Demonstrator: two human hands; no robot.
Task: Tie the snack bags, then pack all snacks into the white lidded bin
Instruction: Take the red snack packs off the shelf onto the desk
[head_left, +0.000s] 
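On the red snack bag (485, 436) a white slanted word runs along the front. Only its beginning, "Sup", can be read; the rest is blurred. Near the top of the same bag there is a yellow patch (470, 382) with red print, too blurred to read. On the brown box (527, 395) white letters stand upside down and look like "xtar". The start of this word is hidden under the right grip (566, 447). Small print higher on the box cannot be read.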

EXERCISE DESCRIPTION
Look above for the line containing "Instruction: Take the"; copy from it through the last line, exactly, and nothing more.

COMPLETED TASK
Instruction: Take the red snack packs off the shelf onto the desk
[head_left, +0.000s] 
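On the red snack bag (485, 436) a white slanted word runs along the front. Only its beginning, "Sup", can be read; the rest is blurred. Near the top of the same bag there is a yellow patch (470, 382) with red print, too blurred to read. On the brown box (527, 395) white letters stand upside down and look like "xtar". The start of this word is hidden under the right grip (566, 447). Small print higher on the box cannot be read.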

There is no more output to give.